▸ Directions for this task: When a line of the entries contains "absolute", please list that line.

▸ Listed entries:
# # # # #

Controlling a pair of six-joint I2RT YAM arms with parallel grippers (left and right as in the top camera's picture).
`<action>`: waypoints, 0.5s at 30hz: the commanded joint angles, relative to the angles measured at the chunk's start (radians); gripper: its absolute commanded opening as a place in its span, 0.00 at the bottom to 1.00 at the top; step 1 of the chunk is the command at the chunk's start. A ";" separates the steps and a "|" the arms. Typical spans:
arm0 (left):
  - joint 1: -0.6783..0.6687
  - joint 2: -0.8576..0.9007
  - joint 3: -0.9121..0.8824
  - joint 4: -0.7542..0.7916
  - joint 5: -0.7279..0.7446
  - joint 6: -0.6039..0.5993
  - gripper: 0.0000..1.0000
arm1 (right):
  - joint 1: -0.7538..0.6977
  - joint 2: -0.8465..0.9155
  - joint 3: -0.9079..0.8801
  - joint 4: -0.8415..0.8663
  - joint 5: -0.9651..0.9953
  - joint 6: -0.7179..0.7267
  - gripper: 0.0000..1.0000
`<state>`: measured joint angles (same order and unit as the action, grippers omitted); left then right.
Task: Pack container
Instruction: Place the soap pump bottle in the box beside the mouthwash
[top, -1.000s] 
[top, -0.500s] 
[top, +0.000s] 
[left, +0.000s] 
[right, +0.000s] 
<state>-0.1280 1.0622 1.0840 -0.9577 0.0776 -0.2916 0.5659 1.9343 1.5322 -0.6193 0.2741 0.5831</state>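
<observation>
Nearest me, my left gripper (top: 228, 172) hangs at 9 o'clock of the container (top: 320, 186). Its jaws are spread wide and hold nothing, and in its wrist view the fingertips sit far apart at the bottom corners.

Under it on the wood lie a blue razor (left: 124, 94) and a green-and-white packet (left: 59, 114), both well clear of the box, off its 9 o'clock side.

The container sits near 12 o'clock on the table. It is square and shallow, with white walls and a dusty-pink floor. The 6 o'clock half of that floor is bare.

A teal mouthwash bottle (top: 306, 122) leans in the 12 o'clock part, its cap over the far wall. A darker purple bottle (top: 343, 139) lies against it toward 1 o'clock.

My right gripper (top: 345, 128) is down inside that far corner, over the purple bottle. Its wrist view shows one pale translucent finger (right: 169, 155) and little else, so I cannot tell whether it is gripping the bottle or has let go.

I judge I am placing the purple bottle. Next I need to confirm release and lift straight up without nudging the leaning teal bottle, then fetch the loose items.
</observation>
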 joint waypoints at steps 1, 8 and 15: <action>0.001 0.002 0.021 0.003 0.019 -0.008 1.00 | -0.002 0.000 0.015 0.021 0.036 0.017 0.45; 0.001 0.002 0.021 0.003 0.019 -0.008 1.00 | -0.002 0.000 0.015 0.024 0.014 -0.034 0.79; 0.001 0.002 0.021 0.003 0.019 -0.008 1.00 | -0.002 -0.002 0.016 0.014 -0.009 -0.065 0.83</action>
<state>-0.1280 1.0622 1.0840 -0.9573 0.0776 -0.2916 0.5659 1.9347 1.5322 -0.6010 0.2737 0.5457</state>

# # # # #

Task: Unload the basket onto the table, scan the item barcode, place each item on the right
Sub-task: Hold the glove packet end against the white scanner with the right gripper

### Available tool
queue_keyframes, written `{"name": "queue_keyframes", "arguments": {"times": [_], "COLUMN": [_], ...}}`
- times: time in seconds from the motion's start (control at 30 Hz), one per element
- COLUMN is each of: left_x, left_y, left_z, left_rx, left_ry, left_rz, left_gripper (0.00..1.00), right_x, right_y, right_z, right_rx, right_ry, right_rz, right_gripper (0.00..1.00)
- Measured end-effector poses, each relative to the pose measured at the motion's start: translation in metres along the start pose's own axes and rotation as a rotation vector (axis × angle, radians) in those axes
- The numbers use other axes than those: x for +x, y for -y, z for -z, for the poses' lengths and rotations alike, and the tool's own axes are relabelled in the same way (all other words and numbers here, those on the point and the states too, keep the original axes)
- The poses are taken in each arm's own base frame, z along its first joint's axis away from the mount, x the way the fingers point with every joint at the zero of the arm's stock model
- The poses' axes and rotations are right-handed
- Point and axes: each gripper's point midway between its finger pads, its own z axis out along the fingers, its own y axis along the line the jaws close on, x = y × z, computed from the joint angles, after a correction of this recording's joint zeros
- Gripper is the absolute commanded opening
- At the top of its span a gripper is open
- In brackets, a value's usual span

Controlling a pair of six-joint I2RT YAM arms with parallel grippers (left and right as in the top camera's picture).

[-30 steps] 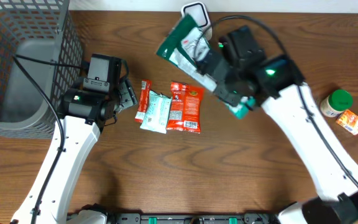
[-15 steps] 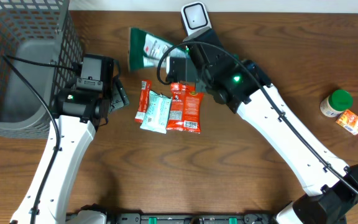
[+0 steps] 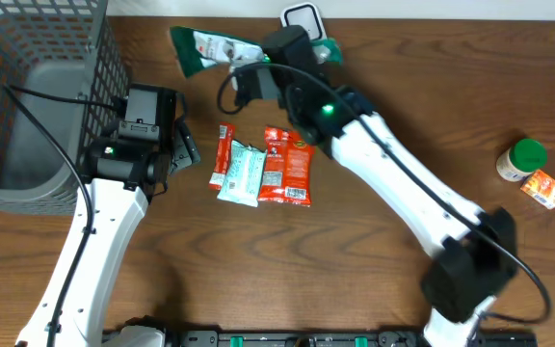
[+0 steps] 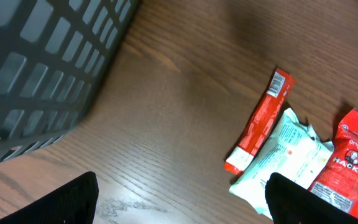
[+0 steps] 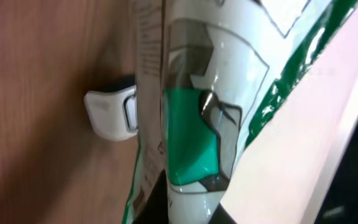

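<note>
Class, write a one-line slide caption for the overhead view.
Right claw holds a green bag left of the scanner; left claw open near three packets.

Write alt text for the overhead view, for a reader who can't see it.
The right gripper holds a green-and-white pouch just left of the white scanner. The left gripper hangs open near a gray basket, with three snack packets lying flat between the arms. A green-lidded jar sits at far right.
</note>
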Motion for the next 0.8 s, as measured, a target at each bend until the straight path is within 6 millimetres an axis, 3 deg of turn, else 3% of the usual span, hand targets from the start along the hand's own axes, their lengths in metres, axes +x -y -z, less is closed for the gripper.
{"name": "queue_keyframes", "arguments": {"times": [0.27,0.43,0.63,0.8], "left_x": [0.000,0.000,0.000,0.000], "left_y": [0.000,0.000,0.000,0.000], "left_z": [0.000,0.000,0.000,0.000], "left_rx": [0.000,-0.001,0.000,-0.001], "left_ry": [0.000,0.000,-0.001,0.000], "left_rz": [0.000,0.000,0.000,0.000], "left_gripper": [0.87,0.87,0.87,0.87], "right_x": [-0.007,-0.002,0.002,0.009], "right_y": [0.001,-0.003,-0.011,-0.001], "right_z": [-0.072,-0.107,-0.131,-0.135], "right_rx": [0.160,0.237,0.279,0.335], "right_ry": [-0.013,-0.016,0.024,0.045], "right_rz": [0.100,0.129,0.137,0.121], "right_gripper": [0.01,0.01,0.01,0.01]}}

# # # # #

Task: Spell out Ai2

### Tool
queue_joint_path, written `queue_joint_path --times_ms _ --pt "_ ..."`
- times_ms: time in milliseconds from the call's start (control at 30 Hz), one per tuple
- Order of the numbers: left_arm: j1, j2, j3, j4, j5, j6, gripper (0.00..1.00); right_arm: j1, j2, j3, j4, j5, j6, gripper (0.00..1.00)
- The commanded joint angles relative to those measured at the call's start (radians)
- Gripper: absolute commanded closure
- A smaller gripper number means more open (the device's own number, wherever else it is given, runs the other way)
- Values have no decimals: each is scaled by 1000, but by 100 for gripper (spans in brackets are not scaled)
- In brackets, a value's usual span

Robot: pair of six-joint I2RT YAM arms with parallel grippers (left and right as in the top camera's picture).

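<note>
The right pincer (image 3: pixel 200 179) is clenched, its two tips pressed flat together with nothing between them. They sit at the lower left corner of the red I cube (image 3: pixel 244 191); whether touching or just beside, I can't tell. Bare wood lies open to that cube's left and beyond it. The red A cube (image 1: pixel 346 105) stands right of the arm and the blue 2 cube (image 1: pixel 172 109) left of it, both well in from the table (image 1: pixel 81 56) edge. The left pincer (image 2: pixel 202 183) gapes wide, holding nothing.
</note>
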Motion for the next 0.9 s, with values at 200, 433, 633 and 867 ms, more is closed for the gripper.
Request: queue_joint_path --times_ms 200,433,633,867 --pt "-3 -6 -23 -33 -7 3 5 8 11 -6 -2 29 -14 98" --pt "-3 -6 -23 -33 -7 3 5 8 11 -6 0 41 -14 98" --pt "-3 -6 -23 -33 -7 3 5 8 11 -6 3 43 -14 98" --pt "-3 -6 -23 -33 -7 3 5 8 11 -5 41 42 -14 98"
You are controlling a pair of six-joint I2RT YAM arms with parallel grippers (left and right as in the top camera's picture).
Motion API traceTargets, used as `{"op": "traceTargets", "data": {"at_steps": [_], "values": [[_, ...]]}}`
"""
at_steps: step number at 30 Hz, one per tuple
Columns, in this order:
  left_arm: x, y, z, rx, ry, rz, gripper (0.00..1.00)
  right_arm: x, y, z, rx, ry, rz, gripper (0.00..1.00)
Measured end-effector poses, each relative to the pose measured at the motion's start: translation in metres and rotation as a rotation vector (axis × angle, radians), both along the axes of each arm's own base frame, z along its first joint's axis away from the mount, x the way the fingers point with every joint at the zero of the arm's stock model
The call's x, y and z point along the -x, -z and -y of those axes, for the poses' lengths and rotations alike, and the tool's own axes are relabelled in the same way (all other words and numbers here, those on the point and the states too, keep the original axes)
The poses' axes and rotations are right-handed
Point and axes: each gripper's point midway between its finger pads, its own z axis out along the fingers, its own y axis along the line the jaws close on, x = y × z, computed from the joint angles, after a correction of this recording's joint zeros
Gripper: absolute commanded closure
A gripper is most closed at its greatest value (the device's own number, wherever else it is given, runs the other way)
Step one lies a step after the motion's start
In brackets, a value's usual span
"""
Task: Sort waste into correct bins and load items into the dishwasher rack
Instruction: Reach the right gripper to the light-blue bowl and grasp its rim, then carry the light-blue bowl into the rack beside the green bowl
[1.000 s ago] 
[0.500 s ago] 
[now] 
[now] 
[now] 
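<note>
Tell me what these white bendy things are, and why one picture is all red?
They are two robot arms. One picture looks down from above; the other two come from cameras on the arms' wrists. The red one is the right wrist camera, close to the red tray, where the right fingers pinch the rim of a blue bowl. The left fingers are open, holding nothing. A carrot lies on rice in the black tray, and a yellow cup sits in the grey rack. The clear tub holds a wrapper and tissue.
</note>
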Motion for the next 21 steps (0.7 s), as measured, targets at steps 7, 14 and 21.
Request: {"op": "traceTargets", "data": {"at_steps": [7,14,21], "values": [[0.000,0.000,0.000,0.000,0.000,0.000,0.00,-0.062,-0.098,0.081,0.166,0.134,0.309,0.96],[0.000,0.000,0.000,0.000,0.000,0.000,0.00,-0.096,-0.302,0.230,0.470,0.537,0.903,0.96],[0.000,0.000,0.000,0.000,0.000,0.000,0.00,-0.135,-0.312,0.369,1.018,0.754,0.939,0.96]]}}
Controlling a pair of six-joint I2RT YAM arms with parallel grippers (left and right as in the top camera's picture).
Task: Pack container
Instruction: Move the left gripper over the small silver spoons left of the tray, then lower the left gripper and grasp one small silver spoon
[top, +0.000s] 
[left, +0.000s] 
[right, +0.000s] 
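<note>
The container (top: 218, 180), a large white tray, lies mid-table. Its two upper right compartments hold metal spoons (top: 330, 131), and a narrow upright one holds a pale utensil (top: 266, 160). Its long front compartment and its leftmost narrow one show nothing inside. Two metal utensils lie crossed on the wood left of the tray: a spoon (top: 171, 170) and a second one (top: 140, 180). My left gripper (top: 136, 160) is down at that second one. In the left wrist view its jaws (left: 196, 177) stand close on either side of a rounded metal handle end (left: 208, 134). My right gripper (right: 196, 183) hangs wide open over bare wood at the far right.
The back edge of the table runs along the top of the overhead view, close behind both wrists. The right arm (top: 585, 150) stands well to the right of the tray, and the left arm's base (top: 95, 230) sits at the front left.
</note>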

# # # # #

▸ Response area:
`<action>`: waypoints, 0.5s at 30hz: the commanded joint angles, relative to the angles measured at the chunk's start (radians); gripper: its absolute commanded opening as a place in its span, 0.00 at the bottom to 1.00 at the top; step 1 of the chunk is the command at the chunk's start. A ";" separates the steps and a "|" the arms. Typical spans:
- Gripper is the absolute commanded opening
- Gripper: absolute commanded closure
Gripper: absolute commanded closure

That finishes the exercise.